▶

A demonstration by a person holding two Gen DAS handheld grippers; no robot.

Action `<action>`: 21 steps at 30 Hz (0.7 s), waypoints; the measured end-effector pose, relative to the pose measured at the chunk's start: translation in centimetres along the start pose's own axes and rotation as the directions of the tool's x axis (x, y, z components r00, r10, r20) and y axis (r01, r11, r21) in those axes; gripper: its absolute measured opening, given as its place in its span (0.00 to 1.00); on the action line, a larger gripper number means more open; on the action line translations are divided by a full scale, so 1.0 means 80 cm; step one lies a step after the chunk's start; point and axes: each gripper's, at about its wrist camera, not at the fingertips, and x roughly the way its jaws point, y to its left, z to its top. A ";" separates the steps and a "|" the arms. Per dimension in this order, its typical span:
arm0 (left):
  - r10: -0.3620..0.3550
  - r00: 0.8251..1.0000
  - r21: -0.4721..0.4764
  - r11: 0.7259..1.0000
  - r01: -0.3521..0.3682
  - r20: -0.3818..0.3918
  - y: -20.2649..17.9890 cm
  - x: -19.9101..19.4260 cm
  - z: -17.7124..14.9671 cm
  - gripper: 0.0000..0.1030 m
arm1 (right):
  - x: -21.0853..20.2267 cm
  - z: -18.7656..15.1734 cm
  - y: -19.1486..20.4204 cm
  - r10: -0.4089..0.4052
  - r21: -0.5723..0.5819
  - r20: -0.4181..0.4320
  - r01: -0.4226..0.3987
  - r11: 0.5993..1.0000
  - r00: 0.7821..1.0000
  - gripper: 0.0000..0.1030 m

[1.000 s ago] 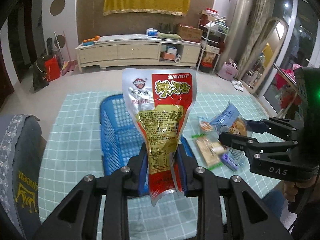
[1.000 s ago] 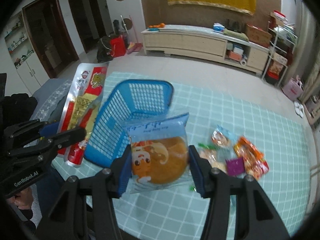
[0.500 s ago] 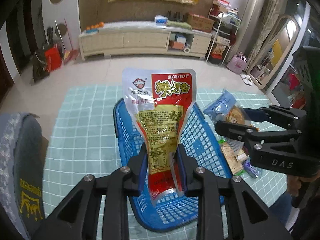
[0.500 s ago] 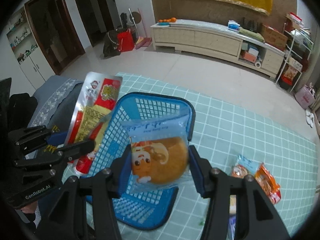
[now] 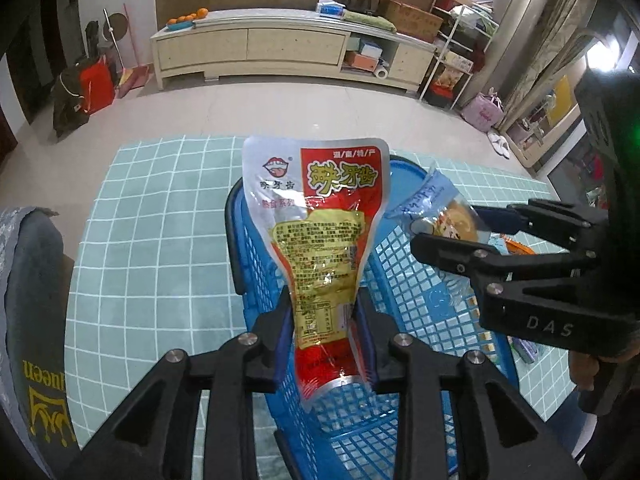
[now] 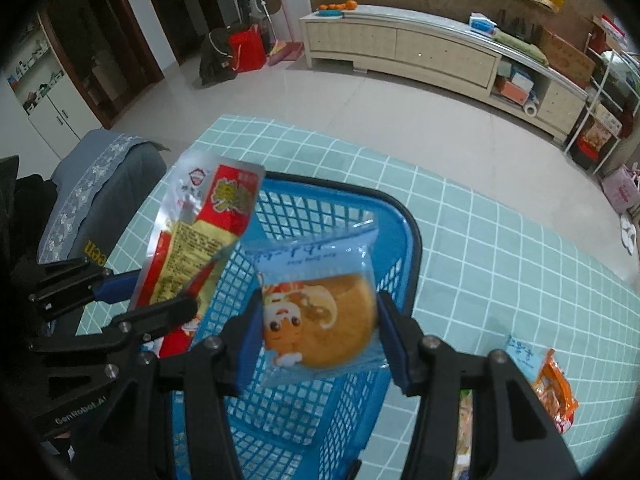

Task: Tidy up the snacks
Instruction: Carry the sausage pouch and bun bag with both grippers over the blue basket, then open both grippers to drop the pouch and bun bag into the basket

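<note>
My left gripper [image 5: 324, 320] pinches a red and silver snack packet [image 5: 320, 216] by its lower end, upright over the blue mesh basket [image 5: 400, 264]. Its jaws are opening slightly, with the pads still against the packet. My right gripper [image 6: 320, 320] is shut on a blue-wrapped round cake [image 6: 320, 320], held above the same basket [image 6: 412, 240]. In the right wrist view the left gripper [image 6: 152, 292] and its red packet [image 6: 200, 232] hang at the basket's left side. The left wrist view has the right gripper [image 5: 448, 226] with the cake [image 5: 440, 216] over the basket's right edge.
The basket stands on a table with a teal checked cloth [image 5: 152, 240]. Loose snacks lie to its right: an orange packet [image 6: 556, 396] and a small blue one [image 6: 520, 354]. A chair with a grey cover [image 6: 92, 184] sits at the table's left edge.
Both grippers have moved forward and down with their packets, from the basket's near side to over its inside. The basket now looks larger and closer in both views.
</note>
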 end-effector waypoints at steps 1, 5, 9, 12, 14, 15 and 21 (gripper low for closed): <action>-0.001 1.000 0.000 1.000 0.001 -0.003 0.001 0.002 0.000 0.27 | 0.001 0.001 0.001 -0.004 -0.004 -0.001 0.004 1.000 1.000 0.56; -0.013 1.000 -0.009 1.000 0.013 -0.014 0.003 0.008 0.001 0.33 | 0.009 0.005 0.002 -0.014 -0.005 -0.014 0.013 1.000 1.000 0.56; -0.012 1.000 -0.023 1.000 0.012 -0.009 0.009 0.008 0.003 0.45 | 0.008 0.011 -0.003 -0.019 0.007 -0.016 0.019 1.000 1.000 0.60; -0.017 1.000 -0.011 1.000 0.017 -0.006 0.006 0.005 0.000 0.50 | 0.006 0.014 -0.004 -0.033 0.019 -0.001 0.033 0.999 0.999 0.77; -0.018 1.000 -0.002 1.000 0.018 0.000 0.002 0.002 -0.002 0.62 | -0.001 0.013 -0.007 -0.063 0.028 0.014 0.063 0.998 0.998 0.81; 0.000 1.000 0.008 1.000 0.000 0.013 -0.001 -0.002 -0.003 0.63 | -0.004 0.011 -0.006 -0.067 0.027 0.017 0.066 0.997 0.998 0.84; 0.016 0.999 0.024 1.000 -0.018 0.050 -0.006 -0.019 -0.012 0.63 | -0.022 -0.007 -0.011 -0.081 0.046 0.023 0.079 0.996 0.996 0.86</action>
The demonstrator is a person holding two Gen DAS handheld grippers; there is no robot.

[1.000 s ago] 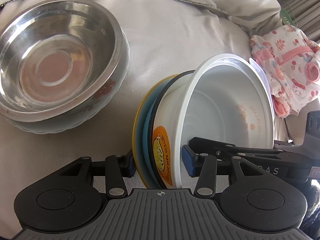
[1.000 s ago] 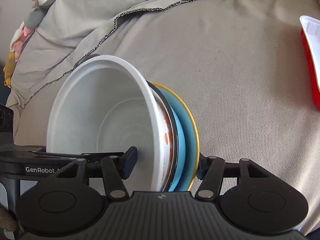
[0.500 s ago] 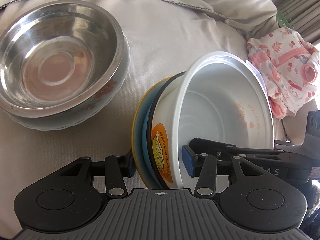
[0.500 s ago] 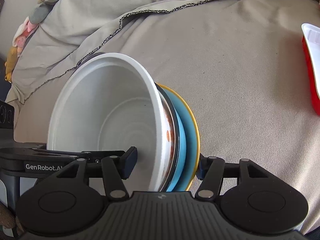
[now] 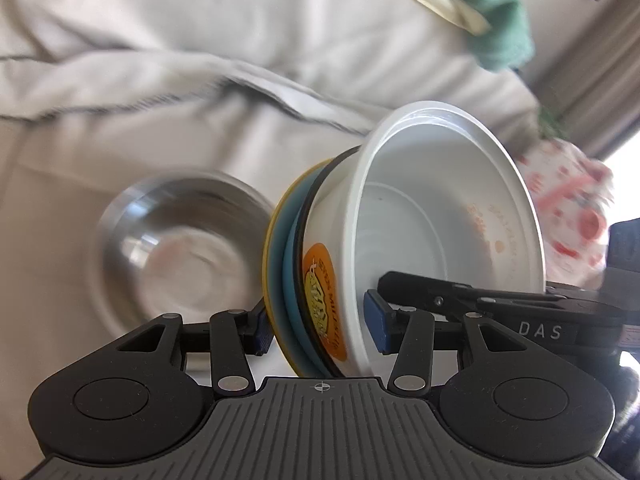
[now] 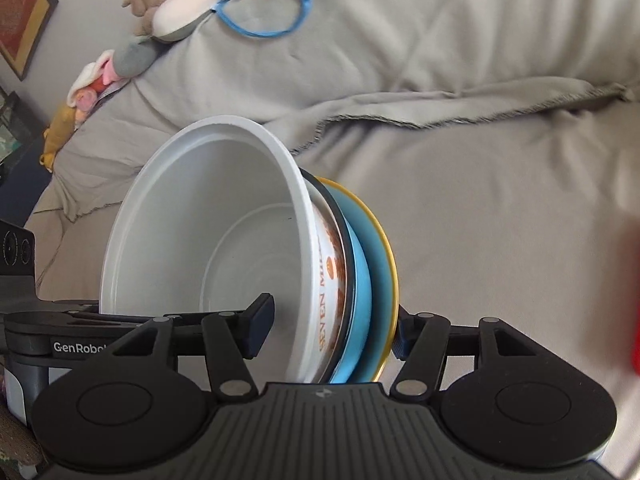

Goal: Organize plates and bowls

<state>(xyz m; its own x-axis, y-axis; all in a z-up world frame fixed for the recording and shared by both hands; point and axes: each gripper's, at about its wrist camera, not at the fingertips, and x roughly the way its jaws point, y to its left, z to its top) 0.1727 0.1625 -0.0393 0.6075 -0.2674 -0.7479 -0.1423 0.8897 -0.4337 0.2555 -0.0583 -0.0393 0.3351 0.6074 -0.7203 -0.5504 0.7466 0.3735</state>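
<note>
A stack of dishes, a white plastic bowl (image 5: 432,236) with an orange label nested on a black-rimmed dish, a blue plate and a yellow plate (image 5: 270,256), is held on edge above the grey cloth. My left gripper (image 5: 320,328) is shut on one side of the stack. My right gripper (image 6: 332,332) is shut on the opposite side, where the white bowl (image 6: 208,248) and the blue plate (image 6: 362,292) show. Each gripper's arm shows inside the bowl in the other's view. A steel bowl (image 5: 180,252) lies on the cloth to the left, blurred.
A folded grey blanket (image 6: 440,92) covers the surface behind. Pink patterned baby clothes (image 5: 568,208) lie at the right. Soft toys (image 6: 168,24) sit at the back left. Something red (image 6: 634,300) lies at the right edge.
Both grippers have lifted and tilted the stack upward; the steel bowl now appears lower and smaller in the left wrist view, and more of the blanket and wall shows.
</note>
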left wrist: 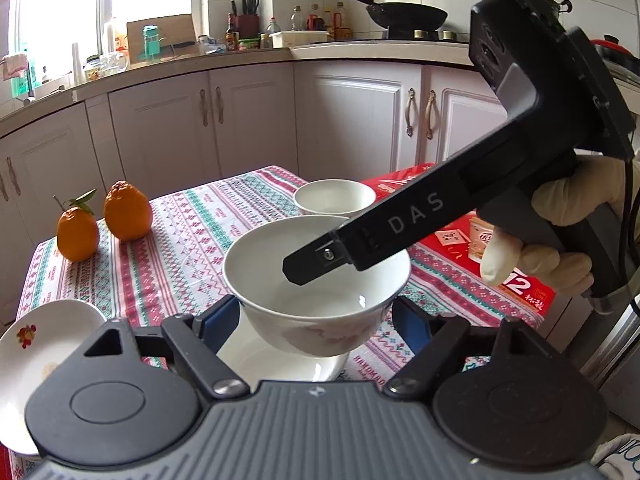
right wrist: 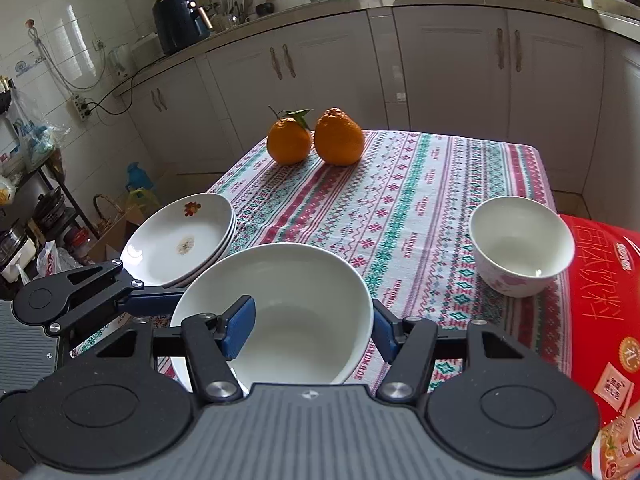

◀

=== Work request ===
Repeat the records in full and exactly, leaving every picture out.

=== Solution ===
A demonstration by a person holding two Gen DAS handheld grippers; no robot.

Action `<action>`: 21 steps at 30 Hz (0.7 s), waypoints; the measured end-effector pose, relative to the pose measured at the chunk's start: translation in centimetres along the start pose's own axes and rotation as the directions of the tool's x axis (x, y, z components r00, r10, r20) and y axis (r01, r11, r21) in those axes; gripper: its absolute measured opening, given as its place in its span (0.00 to 1.00); on the action line, a larger gripper number means more open; on the action line translations are divided by a full scale, so 1.0 means 80 cm; step one lies a step after the chunk's start; point and axes: each gripper's, at about its wrist camera, not at the fingertips, and x roughly the way its jaws point, y to its left, z to its top. A ";" separates the steps and a "|" the arms. Per dimension in this order, its typical span:
arm0 (left):
  - r10: -0.3620..0.3550
  - r00: 0.8251..1.0000
  - r21: -0.4721..0.4764
  - r11: 0.7259..1.0000
  - r01: -0.3521..0.3682
  - r20: -0.3818..0.3918
  - y: -20.2649..17.9890 cm
  - x: -19.9101..19.4260 cm
  - z: -17.7124..14.9671 cm
  - gripper: 0.0000..0.1030 m
arm1 (right):
  - x: -21.0853..20.2267 cm
  - z: -18.7656..15.1734 cm
  - y: -19.1486..20.4204 cm
  - r10: -0.4089..0.4052
  - r21: -0.5723..0.5819
  - r20: -0.4181..0.4320
  - r01: -0.4226..0.3987
  - r11: 0.5993..1.0000
  - r00: 0.7821..1.0000
  - gripper: 0.0000..0.1030 m

[1.000 s ago] 
[1.000 s ago] 
[0.500 s ago] 
[0.500 s ago] 
[now] 
[now] 

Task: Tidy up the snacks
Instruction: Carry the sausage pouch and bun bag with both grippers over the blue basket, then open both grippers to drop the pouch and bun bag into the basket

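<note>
My left gripper [image 5: 324, 320] pinches a red and silver snack packet [image 5: 320, 216] by its lower end, upright over the blue mesh basket [image 5: 400, 264]. Its jaws are opening slightly, with the pads still against the packet. My right gripper [image 6: 320, 320] is shut on a blue-wrapped round cake [image 6: 320, 320], held above the same basket [image 6: 412, 240]. In the right wrist view the left gripper [image 6: 152, 292] and its red packet [image 6: 200, 232] hang at the basket's left side. The left wrist view has the right gripper [image 5: 448, 226] with the cake [image 5: 440, 216] over the basket's right edge.
The basket stands on a table with a teal checked cloth [image 5: 152, 240]. Loose snacks lie to its right: an orange packet [image 6: 556, 396] and a small blue one [image 6: 520, 354]. A chair with a grey cover [image 6: 92, 184] sits at the table's left edge.
Both grippers have moved forward and down with their packets, from the basket's near side to over its inside. The basket now looks larger and closer in both views.
</note>
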 end-effector waypoints at steps 1, 5, 9, 12, 14, 15 and 21 (gripper low for closed): <action>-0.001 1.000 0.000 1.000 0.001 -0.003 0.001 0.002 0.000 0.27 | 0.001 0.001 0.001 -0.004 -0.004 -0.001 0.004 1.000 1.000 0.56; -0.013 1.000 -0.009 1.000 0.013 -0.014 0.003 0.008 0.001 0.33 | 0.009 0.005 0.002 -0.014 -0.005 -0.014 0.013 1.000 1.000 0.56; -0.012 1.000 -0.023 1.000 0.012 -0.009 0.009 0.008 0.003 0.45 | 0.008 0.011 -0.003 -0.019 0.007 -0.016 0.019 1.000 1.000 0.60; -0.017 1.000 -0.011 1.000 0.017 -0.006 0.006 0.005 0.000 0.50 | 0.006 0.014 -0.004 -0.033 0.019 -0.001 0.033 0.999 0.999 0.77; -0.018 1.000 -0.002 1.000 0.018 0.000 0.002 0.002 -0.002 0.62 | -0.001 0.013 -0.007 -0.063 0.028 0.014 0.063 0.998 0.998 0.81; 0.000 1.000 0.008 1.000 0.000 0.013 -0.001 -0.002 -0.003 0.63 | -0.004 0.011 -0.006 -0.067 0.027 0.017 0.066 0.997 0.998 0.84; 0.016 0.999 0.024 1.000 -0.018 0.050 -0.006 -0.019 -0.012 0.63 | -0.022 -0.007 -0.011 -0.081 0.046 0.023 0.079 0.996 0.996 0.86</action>
The demonstrator is a person holding two Gen DAS handheld grippers; there is no robot.

[1.000 s ago] 
[1.000 s ago] 
[0.500 s ago] 
[0.500 s ago] 
[now] 
[now] 

Goal: Organize plates and bowls

<state>(xyz m; its own x-axis, y-axis; all in a z-up world frame fixed for the recording and shared by both hands; point and axes: each gripper's, at about its wrist camera, not at the fingertips, and x roughly the way its jaws point, y to its left, z to its top) 0.1727 0.1625 -0.0393 0.6075 -0.2674 -0.7479 -0.1423 0.8897 -0.4337 0.2555 -0.0583 -0.0393 0.3351 0.6074 -0.7203 -0.5504 0.7466 0.3735</state>
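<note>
A stack of dishes, a white plastic bowl (image 5: 432,236) with an orange label nested on a black-rimmed dish, a blue plate and a yellow plate (image 5: 270,256), is held on edge above the grey cloth. My left gripper (image 5: 320,328) is shut on one side of the stack. My right gripper (image 6: 332,332) is shut on the opposite side, where the white bowl (image 6: 208,248) and the blue plate (image 6: 362,292) show. Each gripper's arm shows inside the bowl in the other's view. A steel bowl (image 5: 180,252) lies on the cloth to the left, blurred.
A folded grey blanket (image 6: 440,92) covers the surface behind. Pink patterned baby clothes (image 5: 568,208) lie at the right. Soft toys (image 6: 168,24) sit at the back left. Something red (image 6: 634,300) lies at the right edge.
Both grippers have lifted and tilted the stack upward; the steel bowl now appears lower and smaller in the left wrist view, and more of the blanket and wall shows.
</note>
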left wrist: 
right wrist: 

No more output is expected for this exercise.